1. I test my firewood with moisture tester, no more than 20%. USDA recommends 15-20%. 
2. I stack my wood on pallets and can measure out a full rick. You will not be shorted.
3. I provide a money back guarantee, minus any wood you have burned.
4. I will deliver wood to anywhere in the state and stack firewood anywhere, extra rates will apply.
5. My firewood is cut and stored in Boone County, not under the emerald ash borer firewood transportation ban to state or federal parks.
6. I prove my claims with pictures, and will show you in person moisture readings.
7. I am on Angie's List and have built my business through repeat and referral customers over the last 4 years. I stand behind my wood, it is what I claim. 

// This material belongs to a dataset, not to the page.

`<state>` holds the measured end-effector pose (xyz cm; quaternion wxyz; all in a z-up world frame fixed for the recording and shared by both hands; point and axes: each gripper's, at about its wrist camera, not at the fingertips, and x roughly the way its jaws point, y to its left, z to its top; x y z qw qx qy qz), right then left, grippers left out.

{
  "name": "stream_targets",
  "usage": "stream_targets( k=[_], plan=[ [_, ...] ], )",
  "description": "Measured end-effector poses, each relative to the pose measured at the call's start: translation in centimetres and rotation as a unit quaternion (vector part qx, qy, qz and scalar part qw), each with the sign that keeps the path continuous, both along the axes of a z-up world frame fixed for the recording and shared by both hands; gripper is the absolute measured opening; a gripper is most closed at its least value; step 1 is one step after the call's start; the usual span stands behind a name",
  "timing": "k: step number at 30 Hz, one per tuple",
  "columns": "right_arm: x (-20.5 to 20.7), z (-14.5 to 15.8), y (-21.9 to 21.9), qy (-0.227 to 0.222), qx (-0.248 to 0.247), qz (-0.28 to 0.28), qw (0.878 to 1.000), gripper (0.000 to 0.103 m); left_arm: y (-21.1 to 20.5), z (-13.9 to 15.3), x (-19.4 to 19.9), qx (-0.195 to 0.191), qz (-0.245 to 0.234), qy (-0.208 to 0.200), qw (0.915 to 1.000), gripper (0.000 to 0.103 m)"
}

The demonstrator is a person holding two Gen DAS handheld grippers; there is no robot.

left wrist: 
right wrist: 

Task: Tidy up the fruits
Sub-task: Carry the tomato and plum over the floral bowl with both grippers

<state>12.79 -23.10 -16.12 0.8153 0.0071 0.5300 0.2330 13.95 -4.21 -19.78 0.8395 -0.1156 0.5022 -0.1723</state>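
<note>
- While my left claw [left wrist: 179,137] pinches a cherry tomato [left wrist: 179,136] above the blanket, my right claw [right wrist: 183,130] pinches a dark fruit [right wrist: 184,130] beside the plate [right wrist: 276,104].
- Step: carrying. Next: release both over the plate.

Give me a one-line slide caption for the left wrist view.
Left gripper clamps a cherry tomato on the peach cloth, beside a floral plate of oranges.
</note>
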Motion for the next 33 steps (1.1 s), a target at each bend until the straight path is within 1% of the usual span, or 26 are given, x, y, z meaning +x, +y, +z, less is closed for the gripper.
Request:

If you would like straight cherry please add $10 to prices below. If your town is not listed call for delivery price.

Rick-16"x4'x8'
$80 Pickup
Fishers, Noblesville, Carmel, Westfield, Sheridan, Zionsville, Lebanon:
$100 Delivered/Dumped-$110 Delivered/Stacked 

Giest, Northern Indy, Fortville, McCordsville:
$110 Delivered/Dumped-$120 Delivered/Stacked

Half Rick-16"x4'x4'
$45 Pickup

Fishers, Noblesville, Carmel, Westfield, Sheridan, Lebanon, Zionsville:
$60 Delivered/Dumped-$65 Delivered/Stacked 

Giest/Northern Indy/Fortville/McCordsville:
$70 Delivered/Dumped-$75 Delivered/Stacked

Buy bulk dump trailer load-Roughly 5 ricks $450 delivered and dumped

Firewood not Stacked-Split on Skids in pile-Picked up only, thrown in vehicle not stacked
8' Truck-$80 to side walls, $120 heaping load
6' Truck-$60 to side walls, $80 heaping load
SUV/Van-$45


----------



## Applesister (Jul 19, 2013)

Wow thats ambitious. All the wood dealers by me have huge piles they dig out of with a bucket loader. And there is NO machine that stacks wood. All those pieces are stacked by hand. 
Impressive pile.


----------



## oldspark (Jul 19, 2013)

Guy seems to know what he is doing, notice the air gap between rows.


----------



## blwncrewchief (Jul 19, 2013)

That is a thing of beauty. I think I see around 75 cords c/s/s.


----------



## MasterMech (Jul 20, 2013)

Holy wood hoard Batman! 

I don't get why his pricing is so complicated if it's all C/S/S (pre-measured) ahead of time.

$300/cord, delivered/dumped
$240/cord, local pickup
10% stacking fee
10% fuel surcharge for Giest, Northern Indy, Fortville, McCordsville:

Done.


----------



## Trilifter7 (Jul 22, 2013)

Bocefus78 said:


> I have no affiliation at all...just thought I would share in case anyone wants to get ahead. Not the cheapest around, but it'll be dry from what he states.
> 
> http://indianapolis.craigslist.org/grd/3857217412.html
> 
> ...



Not to nit pick here but I believe it is the EPA that requires 20% MC or less... Not the USDA. Looks like he knows what he's doing so probably just a brain fart. Looks like he might do some farming to so that could explain it


----------